→ **Required work**:
From the first line to the last, print the records exactly, leaving out the pictures.

→ **Task inputs**:
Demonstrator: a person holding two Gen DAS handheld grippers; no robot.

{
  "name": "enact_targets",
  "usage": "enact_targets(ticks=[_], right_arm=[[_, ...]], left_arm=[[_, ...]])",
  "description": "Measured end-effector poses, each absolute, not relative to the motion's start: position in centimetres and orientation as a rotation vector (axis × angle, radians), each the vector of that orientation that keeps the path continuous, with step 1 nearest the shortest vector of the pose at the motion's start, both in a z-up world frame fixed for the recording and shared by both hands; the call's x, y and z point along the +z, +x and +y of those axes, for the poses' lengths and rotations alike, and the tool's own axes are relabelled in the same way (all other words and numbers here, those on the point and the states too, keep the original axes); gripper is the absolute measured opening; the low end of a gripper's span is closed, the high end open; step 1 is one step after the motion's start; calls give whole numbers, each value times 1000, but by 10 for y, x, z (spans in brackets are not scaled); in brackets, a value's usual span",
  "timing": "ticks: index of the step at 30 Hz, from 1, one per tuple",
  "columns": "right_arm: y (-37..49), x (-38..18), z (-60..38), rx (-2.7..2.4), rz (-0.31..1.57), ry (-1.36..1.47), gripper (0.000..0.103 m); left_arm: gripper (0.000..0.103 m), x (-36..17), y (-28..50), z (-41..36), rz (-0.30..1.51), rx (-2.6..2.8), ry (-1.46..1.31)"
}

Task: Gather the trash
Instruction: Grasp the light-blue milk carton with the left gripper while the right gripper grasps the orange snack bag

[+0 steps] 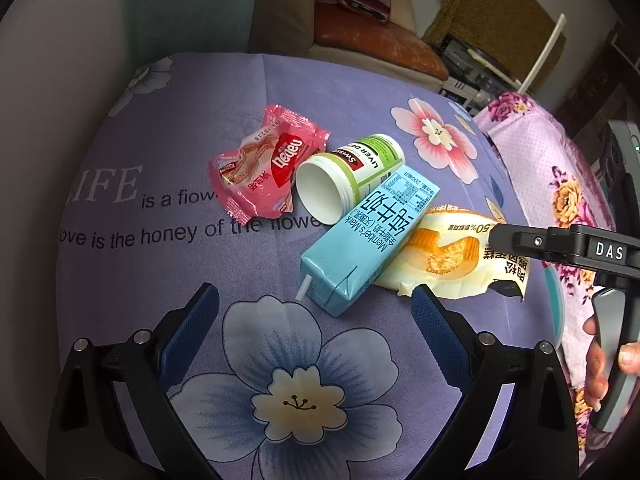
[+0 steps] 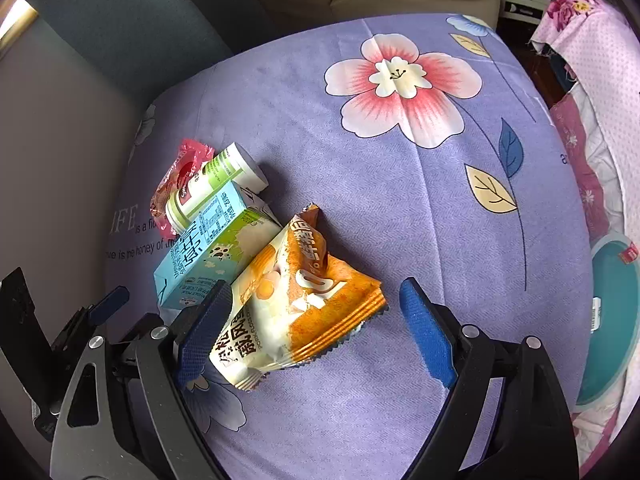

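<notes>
Four pieces of trash lie bunched on a purple floral tablecloth [image 1: 168, 264]: a pink wafer wrapper [image 1: 264, 164], an uncapped white supplement bottle [image 1: 348, 174] on its side with its open mouth toward the left wrist camera, a light-blue milk carton [image 1: 368, 236] (its straw still poking from the near end), and an orange-and-white cake wrapper [image 2: 296, 300]. The bottle rests against the pink wrapper on one side and the carton on the other; the carton leans against the cake wrapper. The right gripper [image 2: 316, 320] is spread wide around the cake wrapper, its left pad [image 2: 204, 328] touching or nearly touching the packet, the other pad well clear. The left gripper [image 1: 316, 328] hovers with jaws apart over bare cloth, just short of the carton. A teal bin [image 2: 612, 320], seemingly below table height, shows at the right edge beside pink floral fabric [image 2: 600, 64].
</notes>
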State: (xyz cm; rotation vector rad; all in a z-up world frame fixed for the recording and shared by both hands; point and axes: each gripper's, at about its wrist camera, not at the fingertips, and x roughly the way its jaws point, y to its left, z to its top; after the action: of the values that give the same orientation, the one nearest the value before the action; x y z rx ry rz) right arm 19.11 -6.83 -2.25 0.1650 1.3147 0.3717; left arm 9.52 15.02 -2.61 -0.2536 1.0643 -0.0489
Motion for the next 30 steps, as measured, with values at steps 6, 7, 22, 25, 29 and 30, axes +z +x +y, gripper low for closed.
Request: enact_targets(ticks=[6, 7, 22, 25, 29, 30], right_arm=[[189, -36, -59, 403, 1304, 132, 49], [188, -38, -59, 406, 1306, 126, 31], [153, -36, -103, 318, 1209, 17, 22], [146, -35, -117, 299, 1197, 21, 22], [138, -35, -139, 272, 1188, 48, 22], [137, -34, -145, 264, 1184, 57, 22]], left_arm=[[97, -35, 110, 145, 1080, -52, -242], [97, -36, 114, 143, 1081, -56, -236], [45, -49, 111, 96, 1106, -186, -150], [45, -49, 104, 84, 1126, -242, -138], [45, -49, 98, 69, 1152, -306, -140], [45, -48, 96, 65, 1154, -317, -137]])
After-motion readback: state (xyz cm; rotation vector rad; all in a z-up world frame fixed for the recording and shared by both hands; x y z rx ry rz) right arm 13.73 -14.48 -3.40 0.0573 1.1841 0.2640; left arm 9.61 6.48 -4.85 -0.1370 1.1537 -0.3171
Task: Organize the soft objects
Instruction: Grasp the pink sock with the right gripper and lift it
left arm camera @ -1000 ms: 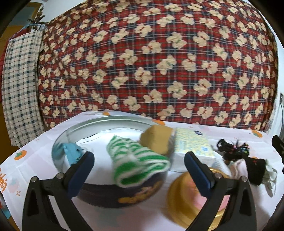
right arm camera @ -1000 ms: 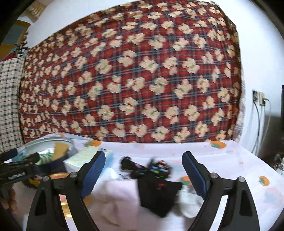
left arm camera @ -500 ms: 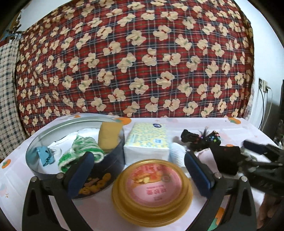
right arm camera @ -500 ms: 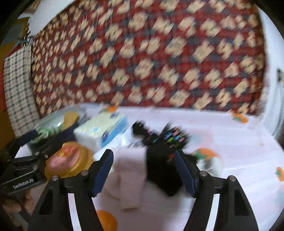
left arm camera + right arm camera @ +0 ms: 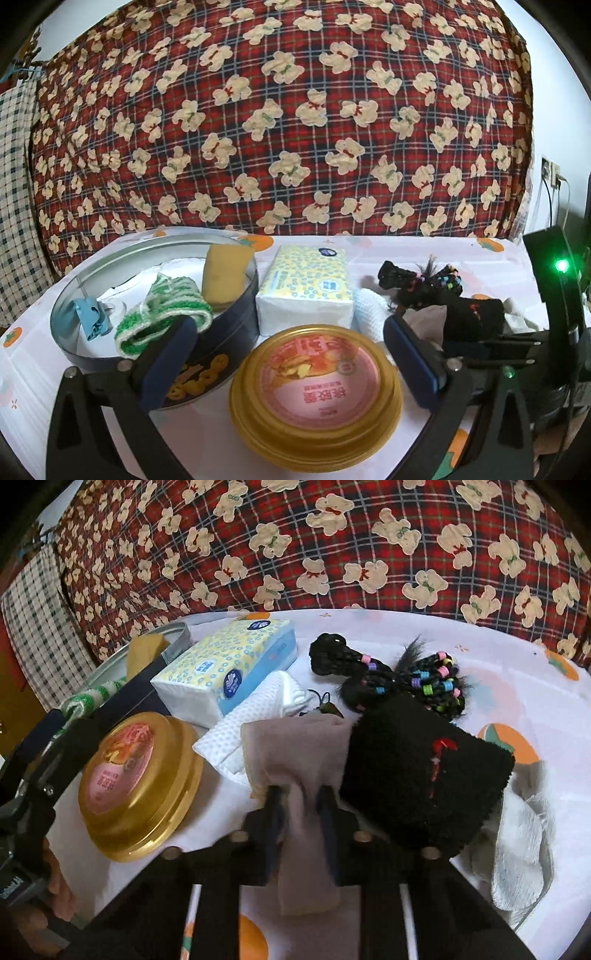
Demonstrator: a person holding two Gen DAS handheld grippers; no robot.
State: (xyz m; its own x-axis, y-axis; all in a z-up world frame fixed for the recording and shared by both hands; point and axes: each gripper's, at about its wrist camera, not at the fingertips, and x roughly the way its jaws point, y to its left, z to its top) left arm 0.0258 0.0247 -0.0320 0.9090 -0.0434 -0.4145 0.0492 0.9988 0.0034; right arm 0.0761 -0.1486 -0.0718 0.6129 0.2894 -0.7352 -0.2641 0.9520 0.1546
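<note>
My right gripper [image 5: 300, 794] is shut on a taupe cloth [image 5: 295, 753] lying on the table, beside a black wristband [image 5: 424, 771] and a white cloth [image 5: 243, 720]. A black braided hairpiece with coloured beads [image 5: 399, 675] lies behind them. My left gripper [image 5: 288, 354] is open and empty, above a gold lidded tub [image 5: 314, 395]. A round tin [image 5: 155, 295] at the left holds a green-and-white knit piece [image 5: 162, 314], a yellow sponge [image 5: 225, 273] and a blue item [image 5: 90, 314].
A tissue pack [image 5: 306, 288] stands between the tin and the cloths. A grey-white sock [image 5: 521, 845] lies right of the wristband. A red bear-print blanket [image 5: 280, 110] hangs behind the table. The right gripper's body [image 5: 517, 350] shows at the right of the left wrist view.
My right gripper has dropped down and closed on the taupe cloth. My left gripper has pulled back from the tin and swung right, over the gold tub.
</note>
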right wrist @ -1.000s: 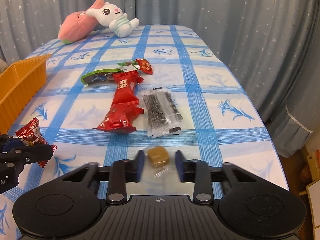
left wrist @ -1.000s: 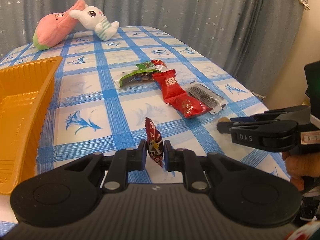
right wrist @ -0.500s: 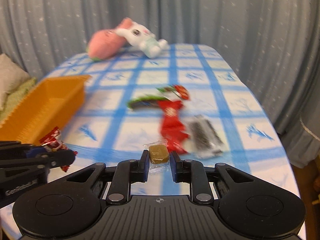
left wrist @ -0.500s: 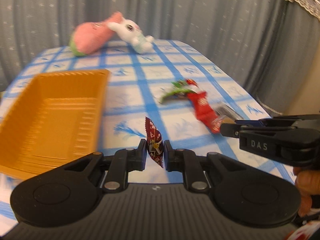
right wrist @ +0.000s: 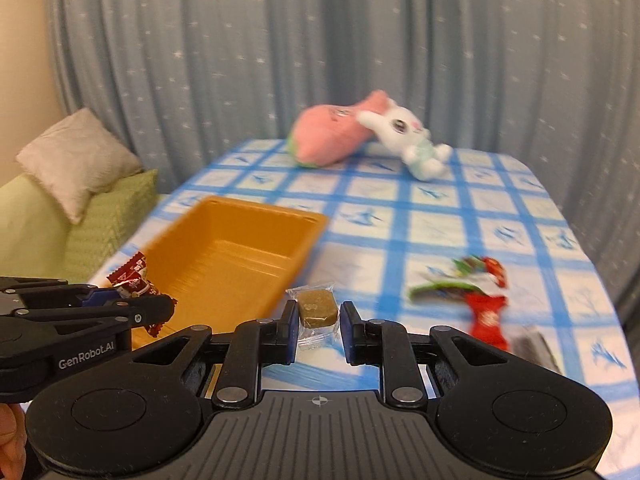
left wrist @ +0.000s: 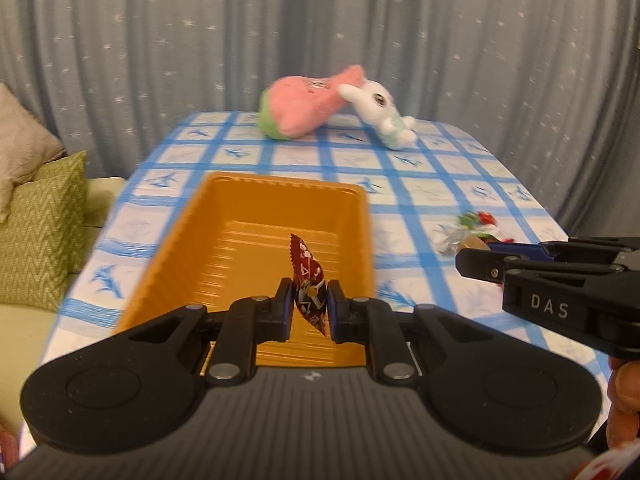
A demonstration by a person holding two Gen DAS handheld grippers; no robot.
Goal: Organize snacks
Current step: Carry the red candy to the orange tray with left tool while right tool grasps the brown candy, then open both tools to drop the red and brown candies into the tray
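Note:
My left gripper (left wrist: pixel 308 306) is shut on a dark red candy wrapper (left wrist: pixel 307 284) and hangs over the near end of the orange tray (left wrist: pixel 224 216). From the right wrist view the same left gripper (right wrist: pixel 160 308) shows at the lower left, the red candy (right wrist: pixel 134 280) in its tips beside the tray (right wrist: pixel 240 248). My right gripper (right wrist: pixel 319 320) is shut on a brown candy in clear wrap (right wrist: pixel 317 305), above the tablecloth just right of the tray. Its tips (left wrist: pixel 472 258) show at the right of the left wrist view.
Several loose snacks (right wrist: pixel 476 296) lie on the blue checked tablecloth (right wrist: pixel 440 232) to the right. A pink plush (left wrist: pixel 308 106) and a white bunny plush (left wrist: pixel 384 114) lie at the far end. A sofa with cushions (left wrist: pixel 40 216) stands left of the table.
Both grippers rose and swung left with their candies. The left one went from beside the tray to above it; the loose snacks slid to the right of both views.

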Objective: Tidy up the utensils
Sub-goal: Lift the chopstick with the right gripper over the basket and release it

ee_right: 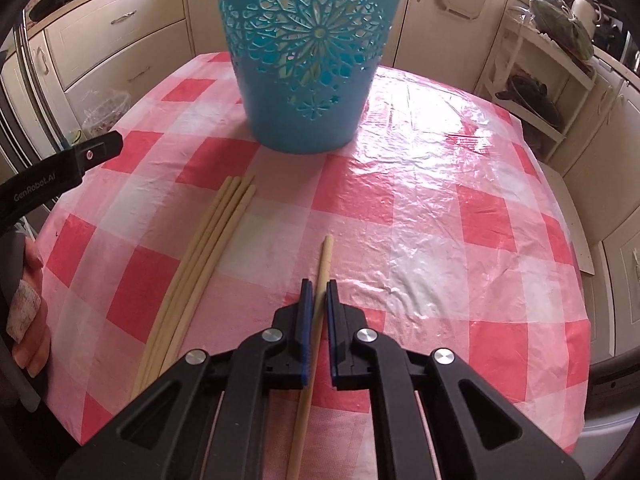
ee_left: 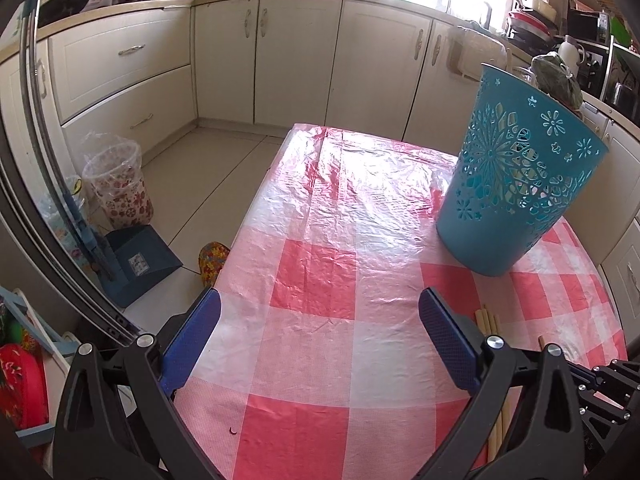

→ **Response area**:
Demonstrator: a person holding two Gen DAS handheld grippers; no robot.

{
  "name": "enact_targets",
  "usage": "enact_targets(ticks=[_], right_arm=[[_, ...]], left_arm=[[_, ...]])",
  "description": "Measured end-effector poses, each absolute, not relative to the motion's start: position in centimetres and orientation as a rotation vector (axis × angle, radians), each the vector of that orientation that keeps the path continuous, with step 1 nearest the shortest vector of the pose at the motion's start, both in a z-up world frame fixed for the recording and shared by both hands; the call's x, y and z point along the +z, +x and +y of those axes, for the poses' lengths and rotations alike, and the tool's own axes are relabelled in the same way (all other words and numbers here, those on the point and the states too, keep the original axes); gripper is the absolute measured opening; the low end of a gripper's span is closed, the high end open; step 1 is one step after the motion's start; calls give whole numbers, each value times 1000, but by 10 for y, x, z (spans in brackets are not scaled); in brackets, a value's usual span",
  "timing": "ticks: index of the step at 30 Hz, from 1, one per tuple",
  "columns": "right_arm: y (-37..49), x (-38..18), z (-60..38), rx (-2.7..2.4), rz (-0.31..1.57), ry (-1.36..1.47), gripper (0.000..0.103 m); left_arm: gripper (0.000..0.103 m), x (-36..17), y (-28..50), z (-41..36), rz (-0.30..1.51), rx (-2.6..2.8), ry (-1.46..1.31)"
}

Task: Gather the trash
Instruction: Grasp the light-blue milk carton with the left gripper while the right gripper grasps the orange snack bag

[+0 steps] 
[+0 steps] 

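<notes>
Four pieces of trash lie bunched on a purple floral tablecloth [image 1: 168, 264]: a pink wafer wrapper [image 1: 264, 164], an uncapped white supplement bottle [image 1: 348, 174] on its side with its open mouth toward the left wrist camera, a light-blue milk carton [image 1: 368, 236] (its straw still poking from the near end), and an orange-and-white cake wrapper [image 2: 296, 300]. The bottle rests against the pink wrapper on one side and the carton on the other; the carton leans against the cake wrapper. The right gripper [image 2: 316, 320] is spread wide around the cake wrapper, its left pad [image 2: 204, 328] touching or nearly touching the packet, the other pad well clear. The left gripper [image 1: 316, 328] hovers with jaws apart over bare cloth, just short of the carton. A teal bin [image 2: 612, 320], seemingly below table height, shows at the right edge beside pink floral fabric [image 2: 600, 64].
</notes>
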State: (xyz cm; rotation vector rad; all in a z-up world frame fixed for the recording and shared by both hands; point and axes: each gripper's, at about its wrist camera, not at the fingertips, and x roughly the way its jaws point, y to its left, z to its top; after the action: of the values that give the same orientation, the one nearest the value before the action; x y z rx ry rz) right arm 19.11 -6.83 -2.25 0.1650 1.3147 0.3717; left arm 9.52 15.02 -2.61 -0.2536 1.0643 -0.0489
Motion for the next 30 steps, as measured, with values at steps 6, 7, 22, 25, 29 and 30, axes +z +x +y, gripper low for closed.
Request: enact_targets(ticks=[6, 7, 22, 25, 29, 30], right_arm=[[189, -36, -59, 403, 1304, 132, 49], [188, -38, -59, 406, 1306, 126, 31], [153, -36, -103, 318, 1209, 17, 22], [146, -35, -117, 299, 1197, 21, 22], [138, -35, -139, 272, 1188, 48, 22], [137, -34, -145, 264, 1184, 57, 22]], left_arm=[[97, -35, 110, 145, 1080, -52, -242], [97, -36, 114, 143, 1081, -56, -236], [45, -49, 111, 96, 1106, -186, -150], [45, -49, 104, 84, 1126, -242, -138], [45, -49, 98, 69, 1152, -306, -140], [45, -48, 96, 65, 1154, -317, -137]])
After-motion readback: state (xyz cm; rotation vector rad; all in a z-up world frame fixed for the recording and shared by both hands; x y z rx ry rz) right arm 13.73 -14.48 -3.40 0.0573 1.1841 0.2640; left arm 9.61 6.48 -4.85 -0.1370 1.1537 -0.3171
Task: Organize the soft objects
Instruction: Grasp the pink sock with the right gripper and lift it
left arm camera @ -1000 ms: 
right arm camera @ -1000 ms: 
left arm camera @ -500 ms: 
right arm camera @ -500 ms: 
left arm camera + right arm camera @ +0 ms: 
Demonstrator: a person holding two Gen DAS handheld grippers; no robot.
State: (xyz m; its own x-axis, y-axis; all in a z-up world frame fixed for the recording and shared by both hands; point and axes: each gripper's, at about its wrist camera, not at the fingertips, and x roughly the way its jaws point, y to its left, z to its top) left arm 0.0258 0.0247 -0.0320 0.9090 -0.0434 -0.4145 0.0492 0.9988 0.0034; right arm 0.0761 -0.1486 -0.0718 0.6129 0.2894 -0.7352 -0.2641 0.9520 0.1546
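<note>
My right gripper [image 5: 300, 794] is shut on a taupe cloth [image 5: 295, 753] lying on the table, beside a black wristband [image 5: 424, 771] and a white cloth [image 5: 243, 720]. A black braided hairpiece with coloured beads [image 5: 399, 675] lies behind them. My left gripper [image 5: 288, 354] is open and empty, above a gold lidded tub [image 5: 314, 395]. A round tin [image 5: 155, 295] at the left holds a green-and-white knit piece [image 5: 162, 314], a yellow sponge [image 5: 225, 273] and a blue item [image 5: 90, 314].
A tissue pack [image 5: 306, 288] stands between the tin and the cloths. A grey-white sock [image 5: 521, 845] lies right of the wristband. A red bear-print blanket [image 5: 280, 110] hangs behind the table. The right gripper's body [image 5: 517, 350] shows at the right of the left wrist view.
My right gripper has dropped down and closed on the taupe cloth. My left gripper has pulled back from the tin and swung right, over the gold tub.
</note>
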right wrist @ -1.000s: 
left wrist @ -1.000s: 
right wrist @ -0.500s: 
left wrist @ -0.500s: 
right wrist @ +0.000s: 
left wrist @ +0.000s: 
A demonstration by a person holding two Gen DAS handheld grippers; no robot.
Goal: Organize snacks
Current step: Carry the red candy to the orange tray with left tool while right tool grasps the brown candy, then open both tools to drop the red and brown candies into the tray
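Note:
My left gripper (left wrist: pixel 308 306) is shut on a dark red candy wrapper (left wrist: pixel 307 284) and hangs over the near end of the orange tray (left wrist: pixel 224 216). From the right wrist view the same left gripper (right wrist: pixel 160 308) shows at the lower left, the red candy (right wrist: pixel 134 280) in its tips beside the tray (right wrist: pixel 240 248). My right gripper (right wrist: pixel 319 320) is shut on a brown candy in clear wrap (right wrist: pixel 317 305), above the tablecloth just right of the tray. Its tips (left wrist: pixel 472 258) show at the right of the left wrist view.
Several loose snacks (right wrist: pixel 476 296) lie on the blue checked tablecloth (right wrist: pixel 440 232) to the right. A pink plush (left wrist: pixel 308 106) and a white bunny plush (left wrist: pixel 384 114) lie at the far end. A sofa with cushions (left wrist: pixel 40 216) stands left of the table.
Both grippers rose and swung left with their candies. The left one went from beside the tray to above it; the loose snacks slid to the right of both views.
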
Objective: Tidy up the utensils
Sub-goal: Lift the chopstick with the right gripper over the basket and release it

ee_right: 
ee_left: 

This concludes the answer to the exercise.